▶ _TASK GOAL_: Whenever an image turns up, omit it and return the remaining data exactly.
○ ○ ○
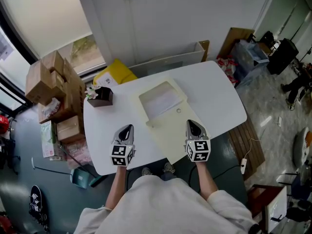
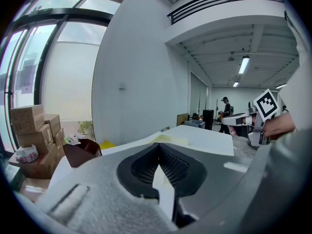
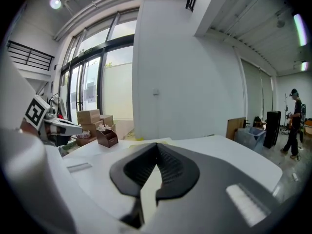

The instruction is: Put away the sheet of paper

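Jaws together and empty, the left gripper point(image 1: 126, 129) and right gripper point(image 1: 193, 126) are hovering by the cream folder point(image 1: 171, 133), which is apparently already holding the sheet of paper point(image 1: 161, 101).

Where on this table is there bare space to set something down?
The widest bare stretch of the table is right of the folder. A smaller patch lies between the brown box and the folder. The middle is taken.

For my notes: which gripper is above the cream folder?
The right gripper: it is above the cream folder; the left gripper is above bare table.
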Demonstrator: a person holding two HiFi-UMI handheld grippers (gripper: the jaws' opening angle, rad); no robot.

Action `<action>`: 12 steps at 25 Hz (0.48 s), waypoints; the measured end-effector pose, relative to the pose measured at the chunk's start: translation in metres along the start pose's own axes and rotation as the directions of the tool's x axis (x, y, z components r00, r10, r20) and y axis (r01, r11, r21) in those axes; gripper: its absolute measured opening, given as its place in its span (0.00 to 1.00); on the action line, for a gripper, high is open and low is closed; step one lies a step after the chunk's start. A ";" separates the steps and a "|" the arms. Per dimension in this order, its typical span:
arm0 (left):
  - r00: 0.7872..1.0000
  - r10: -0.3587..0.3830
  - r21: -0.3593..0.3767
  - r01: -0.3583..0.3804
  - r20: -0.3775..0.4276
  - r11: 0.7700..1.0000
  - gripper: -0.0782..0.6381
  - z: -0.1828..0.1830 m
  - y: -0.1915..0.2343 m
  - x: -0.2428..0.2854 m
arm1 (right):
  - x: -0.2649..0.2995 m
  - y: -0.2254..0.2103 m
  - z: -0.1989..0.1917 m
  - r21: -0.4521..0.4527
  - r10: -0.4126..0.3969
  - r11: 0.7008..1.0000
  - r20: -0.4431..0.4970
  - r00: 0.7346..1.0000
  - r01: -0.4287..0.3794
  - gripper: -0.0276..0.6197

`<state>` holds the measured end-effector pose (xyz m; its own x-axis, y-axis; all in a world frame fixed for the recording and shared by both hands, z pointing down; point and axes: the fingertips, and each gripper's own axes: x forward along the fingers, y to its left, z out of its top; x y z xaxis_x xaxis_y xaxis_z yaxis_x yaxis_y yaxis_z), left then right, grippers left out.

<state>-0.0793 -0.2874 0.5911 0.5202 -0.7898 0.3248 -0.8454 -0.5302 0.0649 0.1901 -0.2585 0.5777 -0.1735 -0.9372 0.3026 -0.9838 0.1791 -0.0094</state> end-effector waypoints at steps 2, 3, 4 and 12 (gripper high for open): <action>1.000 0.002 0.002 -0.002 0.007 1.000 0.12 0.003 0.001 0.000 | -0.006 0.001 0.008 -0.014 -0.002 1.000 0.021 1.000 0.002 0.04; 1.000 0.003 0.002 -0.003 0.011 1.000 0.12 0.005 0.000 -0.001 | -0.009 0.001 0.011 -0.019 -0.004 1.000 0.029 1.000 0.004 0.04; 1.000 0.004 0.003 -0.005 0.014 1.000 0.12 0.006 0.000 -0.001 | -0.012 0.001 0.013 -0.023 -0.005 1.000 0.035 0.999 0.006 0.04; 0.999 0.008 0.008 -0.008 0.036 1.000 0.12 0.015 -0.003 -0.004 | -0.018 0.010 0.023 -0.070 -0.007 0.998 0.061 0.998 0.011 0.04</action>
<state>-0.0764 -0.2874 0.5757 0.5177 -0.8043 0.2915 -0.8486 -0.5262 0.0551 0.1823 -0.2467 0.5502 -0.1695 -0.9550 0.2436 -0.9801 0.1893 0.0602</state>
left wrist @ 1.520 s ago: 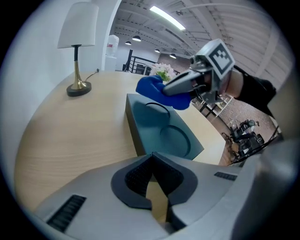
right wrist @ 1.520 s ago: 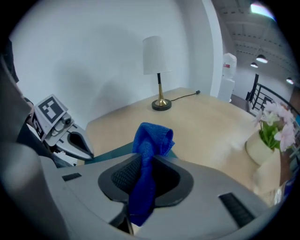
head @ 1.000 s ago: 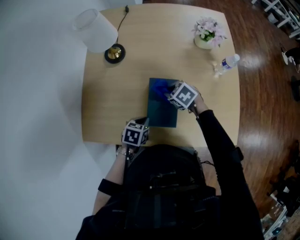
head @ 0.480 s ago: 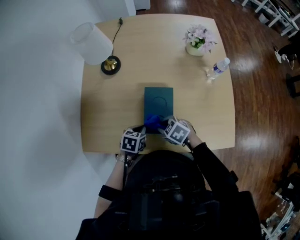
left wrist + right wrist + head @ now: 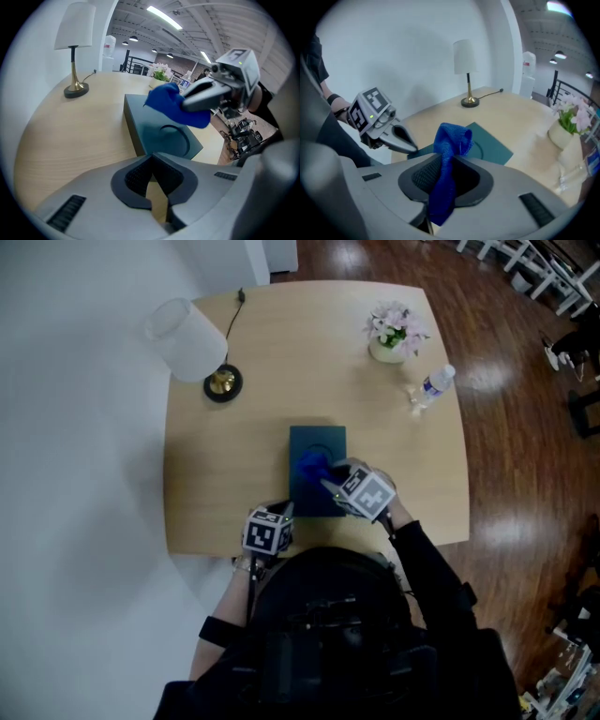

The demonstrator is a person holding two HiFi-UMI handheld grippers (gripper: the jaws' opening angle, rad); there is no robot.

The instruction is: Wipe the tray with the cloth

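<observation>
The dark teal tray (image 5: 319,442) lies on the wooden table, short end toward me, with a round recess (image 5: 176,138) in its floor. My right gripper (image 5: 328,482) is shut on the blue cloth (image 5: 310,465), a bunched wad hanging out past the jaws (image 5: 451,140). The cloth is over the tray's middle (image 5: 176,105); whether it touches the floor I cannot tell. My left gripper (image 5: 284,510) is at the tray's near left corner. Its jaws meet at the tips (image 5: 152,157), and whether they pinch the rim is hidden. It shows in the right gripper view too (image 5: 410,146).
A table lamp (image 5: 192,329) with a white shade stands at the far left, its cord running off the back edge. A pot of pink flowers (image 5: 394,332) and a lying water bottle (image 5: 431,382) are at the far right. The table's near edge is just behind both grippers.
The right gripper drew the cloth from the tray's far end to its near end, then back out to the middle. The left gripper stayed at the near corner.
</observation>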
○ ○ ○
▶ _FINAL ANSWER_:
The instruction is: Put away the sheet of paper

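Jaws together and empty, the left gripper point(image 1: 126, 129) and right gripper point(image 1: 193, 126) are hovering by the cream folder point(image 1: 171, 133), which is apparently already holding the sheet of paper point(image 1: 161, 101).

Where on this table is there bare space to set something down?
The widest bare stretch of the table is right of the folder. A smaller patch lies between the brown box and the folder. The middle is taken.

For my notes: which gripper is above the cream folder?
The right gripper: it is above the cream folder; the left gripper is above bare table.
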Demonstrator: a person holding two HiFi-UMI handheld grippers (gripper: the jaws' opening angle, rad); no robot.

Action `<action>`: 12 steps at 25 Hz (0.48 s), waypoints; the measured end-effector pose, relative to the pose measured at the chunk's start: translation in metres along the start pose's own axes and rotation as the directions of the tool's x axis (x, y, z components r00, r10, r20) and y axis (r01, r11, r21) in those axes; gripper: its absolute measured opening, given as its place in its span (0.00 to 1.00); on the action line, for a gripper, high is open and low is closed; step one lies a step after the chunk's start. A ";" separates the steps and a "|" the arms. Per dimension in this order, its typical span:
arm0 (left):
  - r00: 0.7872..1.0000
  - r10: -0.3587..0.3830
  - r21: -0.3593..0.3767
  - r01: -0.3583..0.3804
  - r20: -0.3775..0.4276
  - r11: 0.7700..1.0000
  - gripper: -0.0782..0.6381
  - z: -0.1828..0.1830 m
  - y: -0.1915..0.2343 m
  - x: -0.2428..0.2854 m
arm1 (right):
  - x: -0.2649..0.2995 m
  - y: -0.2254..0.2103 m
  - z: -0.1989..0.1917 m
  - r21: -0.4521..0.4527
  - r10: -0.4126..0.3969
  - r11: 0.7008..1.0000
  - r20: -0.4431..0.4970
  - r00: 0.7346..1.0000
  - r01: -0.4287..0.3794
  - gripper: -0.0276..0.6197

`<state>` holds the measured end-effector pose (xyz m; its own x-axis, y-axis; all in a world frame fixed for the recording and shared by both hands, z pointing down; point and axes: the fingertips, and each gripper's own axes: x forward along the fingers, y to its left, z out of its top; x y z xaxis_x xaxis_y xaxis_z yaxis_x yaxis_y yaxis_z), left then right, grippers left out.

<state>-0.0793 -0.2874 0.5911 0.5202 -0.7898 0.3248 -0.8454 -0.5302 0.0649 0.1901 -0.2585 0.5777 -0.1735 -0.9372 0.3026 -0.9838 0.1791 -0.0094</state> end-effector waypoints at steps 2, 3, 4 and 12 (gripper high for open): <action>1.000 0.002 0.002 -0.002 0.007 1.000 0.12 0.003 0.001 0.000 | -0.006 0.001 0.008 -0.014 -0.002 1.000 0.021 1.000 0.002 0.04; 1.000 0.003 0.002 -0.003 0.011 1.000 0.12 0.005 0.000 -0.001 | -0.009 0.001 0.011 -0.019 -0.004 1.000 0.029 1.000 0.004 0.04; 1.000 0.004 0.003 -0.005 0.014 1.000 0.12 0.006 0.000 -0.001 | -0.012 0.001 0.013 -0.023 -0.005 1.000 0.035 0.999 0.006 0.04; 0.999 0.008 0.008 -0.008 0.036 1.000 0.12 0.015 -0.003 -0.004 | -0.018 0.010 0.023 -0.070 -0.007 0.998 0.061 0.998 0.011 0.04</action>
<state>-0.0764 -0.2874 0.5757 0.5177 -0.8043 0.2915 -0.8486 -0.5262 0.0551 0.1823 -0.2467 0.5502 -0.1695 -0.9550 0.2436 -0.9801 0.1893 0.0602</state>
left wrist @ 1.520 s ago: 
right wrist @ 1.520 s ago: 
head @ 1.000 s ago: 
head @ 0.480 s ago: 
left wrist + right wrist + head @ now: 

The demonstrator is a person holding two HiFi-UMI handheld grippers (gripper: the jaws' opening angle, rad); there is no robot.

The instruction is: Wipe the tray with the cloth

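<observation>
The dark teal tray (image 5: 319,442) lies on the wooden table, short end toward me, with a round recess (image 5: 176,138) in its floor. My right gripper (image 5: 328,482) is shut on the blue cloth (image 5: 310,465), a bunched wad hanging out past the jaws (image 5: 451,140). The cloth is over the tray's middle (image 5: 176,105); whether it touches the floor I cannot tell. My left gripper (image 5: 284,510) is at the tray's near left corner. Its jaws meet at the tips (image 5: 152,157), and whether they pinch the rim is hidden. It shows in the right gripper view too (image 5: 410,146).
A table lamp (image 5: 192,329) with a white shade stands at the far left, its cord running off the back edge. A pot of pink flowers (image 5: 394,332) and a lying water bottle (image 5: 431,382) are at the far right. The table's near edge is just behind both grippers.
The right gripper drew the cloth from the tray's far end to its near end, then back out to the middle. The left gripper stayed at the near corner.
</observation>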

No more output will be produced for this exercise.